To persuade Unionists of the need to accept this deal, it carefully lays out how bad the Acts of Union were for this island. As the Irish people are well aware, rather than admit us as an equal partner in a political union with Britain, these historic acts instead sought to place Irish industry at a disadvantage by placing tariffs and excise on the trade of goods between Britain and Ireland. Instead of ‘free trade’ they made sure that Irish businesses could never genuinely compete with those in Britain. In fact, this document makes the case for why all parts of their ‘United Kingdom’ should not be treated equally under its laws.

This same imperialist mindset – that Ireland is useful only in so far as it can be used to make money – exists to this day among those in power. Among other things brought forth in this agreement, we see appeals to make the most of the ‘opportunities for investment’ in the defence industry here. The same companies who – as Lasair Dhearg campaigns point out – are supplying lethal weaponry and aircraft technology to the United States, Britain, Israel and their allies and are directly complicit in the ongoing genocide in Palestine and attacks across the Middle East.

There are also indications of the real motivation for British interest in the Six Counties. They propose what they are calling an ‘Enhanced Investment Zone’, which will provide ‘incentives to encourage investment’. In plain language, what this really means is yet more tax cuts and ‘financial assistance’ for businesses looking for a cheap place to set up.

While people are struggling to make ends meet, forced to choose between heating their homes and feeding themselves and their families, neoliberal economic policies effectively endorse socialism for the rich, and vulture capitalism for the working class.

The British government know that they can continue to count on the support of local politicians if the money continues to flow. It seems like it’s not important where this money goes if they get their cut. We have come to expect this from liberal parties over the years and likewise, former republicans in Sinn Féin continue to stoop lower in the estimations of those who remain committed to the political and economic liberation of the entirety of our country.
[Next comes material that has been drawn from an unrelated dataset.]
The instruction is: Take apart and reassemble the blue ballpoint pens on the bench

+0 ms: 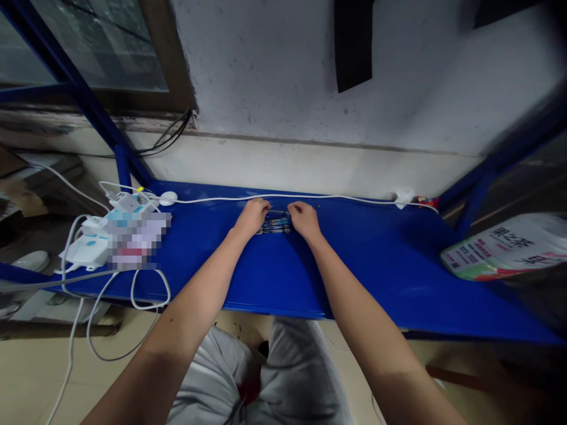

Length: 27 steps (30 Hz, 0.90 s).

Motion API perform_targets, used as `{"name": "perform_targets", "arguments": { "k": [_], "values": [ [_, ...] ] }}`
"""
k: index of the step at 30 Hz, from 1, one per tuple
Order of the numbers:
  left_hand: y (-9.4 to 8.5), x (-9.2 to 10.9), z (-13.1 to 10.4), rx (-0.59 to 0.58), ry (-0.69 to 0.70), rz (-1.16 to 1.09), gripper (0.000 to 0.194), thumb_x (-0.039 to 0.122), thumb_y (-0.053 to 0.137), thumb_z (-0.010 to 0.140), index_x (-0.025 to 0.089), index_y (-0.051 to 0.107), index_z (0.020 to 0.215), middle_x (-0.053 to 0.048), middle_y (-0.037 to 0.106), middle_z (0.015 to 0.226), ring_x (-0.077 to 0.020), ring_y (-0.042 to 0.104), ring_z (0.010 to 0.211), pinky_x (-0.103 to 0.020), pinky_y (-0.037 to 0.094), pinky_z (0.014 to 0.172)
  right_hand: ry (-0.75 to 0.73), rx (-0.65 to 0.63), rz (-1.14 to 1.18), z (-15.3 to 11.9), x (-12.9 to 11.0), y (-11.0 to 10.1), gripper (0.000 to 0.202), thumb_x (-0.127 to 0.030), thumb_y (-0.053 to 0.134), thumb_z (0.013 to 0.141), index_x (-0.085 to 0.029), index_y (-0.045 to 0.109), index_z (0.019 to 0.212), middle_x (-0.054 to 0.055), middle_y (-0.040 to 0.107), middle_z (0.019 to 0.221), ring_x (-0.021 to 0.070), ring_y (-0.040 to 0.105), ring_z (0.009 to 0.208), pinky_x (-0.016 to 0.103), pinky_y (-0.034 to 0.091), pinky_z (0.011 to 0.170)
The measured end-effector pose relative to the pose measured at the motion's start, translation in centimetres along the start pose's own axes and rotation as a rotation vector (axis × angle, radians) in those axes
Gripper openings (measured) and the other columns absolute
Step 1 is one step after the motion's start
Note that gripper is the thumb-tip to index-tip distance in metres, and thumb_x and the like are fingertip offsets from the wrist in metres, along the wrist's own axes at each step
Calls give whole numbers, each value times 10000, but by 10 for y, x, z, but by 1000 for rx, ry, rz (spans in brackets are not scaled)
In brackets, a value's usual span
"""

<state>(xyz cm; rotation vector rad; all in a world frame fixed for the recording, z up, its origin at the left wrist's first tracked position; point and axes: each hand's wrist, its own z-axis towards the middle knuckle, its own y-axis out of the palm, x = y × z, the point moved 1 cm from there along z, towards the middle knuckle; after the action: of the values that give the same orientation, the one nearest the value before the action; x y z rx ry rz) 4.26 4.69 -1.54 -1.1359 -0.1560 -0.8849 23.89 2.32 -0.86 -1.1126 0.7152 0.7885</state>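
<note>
Near the back of the blue table (274,277), several pens (275,225) lie side by side in a neat row. Just beyond the row, a single thin pen (279,211) spans the gap between my two hands. My left hand (254,216) pinches its left end, and the fingertips of my right hand (304,219) are closed at its right end. My fingers partly cover both ends of the row. Fine detail on the pens is too small to make out.
White power strips and plugs (91,242) crowd the table's left end beside a blurred-out packet (139,239). A white cable (212,200) runs along the back edge. A large labelled bottle (509,245) lies at the right. Blue frame posts (121,165) flank the table.
</note>
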Motion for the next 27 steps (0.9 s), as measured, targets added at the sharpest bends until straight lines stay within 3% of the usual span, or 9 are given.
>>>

Speaking today for the first time as ‘First Minister’ of the Six County administration, Michelle O’Neill spoke of her regret that lives were lost during the IRA’s war of national liberation, even those belonging to the army of the British occupiers. She also made it clear once again that going forward, it was important that Unionism would continue to be respected; that sickening ideology that seeks to eradicate the very identity of Irishness and tie us perpetually to empire.

Watched over by her colleagues, many erstwhile revolutionaries, Michelle O’Neill said that the return of the assembly ‘opens the door to the future’. She is right, but the future lying behind that door will not be a bright one for working people on this island unless the systems in place are upended. The assembly and the agreements that hold it together will only further entrench the processes that are already underway.

As pointed out in this most recent agreement, the British government believe that there is no likelihood of a border poll in the foreseeable future, and it is hard not to agree with that assessment. Not only is it clear that those supposedly representing us are powerless to intervene against the forces of capitalism and imperialism, but it’s also increasingly clear that they lack the will to intervene. The privatisation and exploitation of our public services for profit, continued concession to capitalist demands and the tightening grasp of imperialism over this island – that is what we have to look forward to in the future envisioned by the likes of our new first minister.

Not only is it the case that Stormont will not deliver for normal working people, but it also cannot deliver a 32 County Socialist Republic. It is fundamentally flawed from its conception.

Political and economic emancipation will not come from liberal institutions like the assembly, it will be built from the ground up by working people within their communities.